DATA SHOWN.
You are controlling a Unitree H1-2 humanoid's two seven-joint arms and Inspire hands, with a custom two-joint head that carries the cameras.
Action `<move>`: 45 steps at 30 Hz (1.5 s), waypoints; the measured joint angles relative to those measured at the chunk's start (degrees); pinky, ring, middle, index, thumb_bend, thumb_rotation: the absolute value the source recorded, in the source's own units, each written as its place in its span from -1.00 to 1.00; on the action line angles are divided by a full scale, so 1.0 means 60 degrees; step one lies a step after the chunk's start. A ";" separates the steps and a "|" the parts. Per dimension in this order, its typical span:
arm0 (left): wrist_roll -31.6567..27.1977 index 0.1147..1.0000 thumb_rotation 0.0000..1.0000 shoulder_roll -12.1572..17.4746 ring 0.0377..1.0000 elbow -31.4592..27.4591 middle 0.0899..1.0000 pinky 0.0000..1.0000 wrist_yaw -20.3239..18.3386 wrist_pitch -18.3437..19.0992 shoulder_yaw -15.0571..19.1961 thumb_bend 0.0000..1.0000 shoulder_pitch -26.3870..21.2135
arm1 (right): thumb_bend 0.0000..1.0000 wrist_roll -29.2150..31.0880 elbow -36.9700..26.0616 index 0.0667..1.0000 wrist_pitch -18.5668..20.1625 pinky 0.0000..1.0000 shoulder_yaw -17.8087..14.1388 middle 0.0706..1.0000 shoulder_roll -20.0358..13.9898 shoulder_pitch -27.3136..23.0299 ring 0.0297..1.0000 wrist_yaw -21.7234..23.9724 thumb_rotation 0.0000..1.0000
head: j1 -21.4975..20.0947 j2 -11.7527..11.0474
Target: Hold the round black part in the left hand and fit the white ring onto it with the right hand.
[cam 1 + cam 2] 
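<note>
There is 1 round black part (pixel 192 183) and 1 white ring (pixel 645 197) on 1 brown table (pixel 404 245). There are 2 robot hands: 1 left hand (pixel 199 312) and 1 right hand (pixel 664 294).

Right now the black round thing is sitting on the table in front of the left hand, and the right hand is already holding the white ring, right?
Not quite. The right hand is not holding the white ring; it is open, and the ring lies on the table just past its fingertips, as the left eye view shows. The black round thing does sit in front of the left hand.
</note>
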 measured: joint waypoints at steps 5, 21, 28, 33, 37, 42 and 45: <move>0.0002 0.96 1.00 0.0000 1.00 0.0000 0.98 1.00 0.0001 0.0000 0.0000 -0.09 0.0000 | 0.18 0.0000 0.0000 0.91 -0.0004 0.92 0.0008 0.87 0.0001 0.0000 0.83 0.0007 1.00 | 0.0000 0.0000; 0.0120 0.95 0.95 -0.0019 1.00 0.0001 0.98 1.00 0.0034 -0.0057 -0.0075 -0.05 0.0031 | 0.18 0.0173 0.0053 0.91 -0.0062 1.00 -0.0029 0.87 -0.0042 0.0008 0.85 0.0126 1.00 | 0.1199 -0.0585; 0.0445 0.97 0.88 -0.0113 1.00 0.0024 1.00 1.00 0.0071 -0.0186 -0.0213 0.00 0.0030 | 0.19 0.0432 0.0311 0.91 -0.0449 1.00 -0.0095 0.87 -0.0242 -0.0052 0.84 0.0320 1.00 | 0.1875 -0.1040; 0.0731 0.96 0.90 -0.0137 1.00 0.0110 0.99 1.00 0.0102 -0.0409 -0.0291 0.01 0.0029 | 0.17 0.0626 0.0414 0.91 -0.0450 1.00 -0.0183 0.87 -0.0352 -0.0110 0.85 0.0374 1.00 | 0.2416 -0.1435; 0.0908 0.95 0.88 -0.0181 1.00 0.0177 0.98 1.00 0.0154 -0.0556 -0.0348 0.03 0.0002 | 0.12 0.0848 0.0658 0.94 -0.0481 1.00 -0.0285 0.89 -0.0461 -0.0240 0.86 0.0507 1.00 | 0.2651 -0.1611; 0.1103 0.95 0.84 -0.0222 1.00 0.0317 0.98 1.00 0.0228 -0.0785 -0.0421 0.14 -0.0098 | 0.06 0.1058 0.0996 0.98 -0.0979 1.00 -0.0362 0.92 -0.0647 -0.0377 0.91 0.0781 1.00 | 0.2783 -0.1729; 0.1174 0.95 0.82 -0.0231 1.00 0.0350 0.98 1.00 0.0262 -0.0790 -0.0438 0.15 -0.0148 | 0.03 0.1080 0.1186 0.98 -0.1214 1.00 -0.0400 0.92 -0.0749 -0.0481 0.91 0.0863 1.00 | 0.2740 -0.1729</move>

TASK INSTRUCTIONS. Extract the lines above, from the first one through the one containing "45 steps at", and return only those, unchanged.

RESULT BELOW.
You are controlling a Unitree H1-2 humanoid's two seven-joint arms and Inspire hands, with a custom two-joint head that carries the cameras.
Action `<move>`: 45 steps at 30 Hz (1.5 s), waypoints; the measured joint angles relative to those measured at the chunk's start (degrees); pinky, ring, middle, index, thumb_bend, thumb_rotation: the absolute value the source recorded, in the source's own units, each written as its place in its span from -1.00 to 1.00; on the action line angles are divided by a full scale, so 1.0 means 60 degrees; step one lies a step after the chunk's start. A ";" separates the steps and a "|" the parts. Per dimension in this order, its typical span:

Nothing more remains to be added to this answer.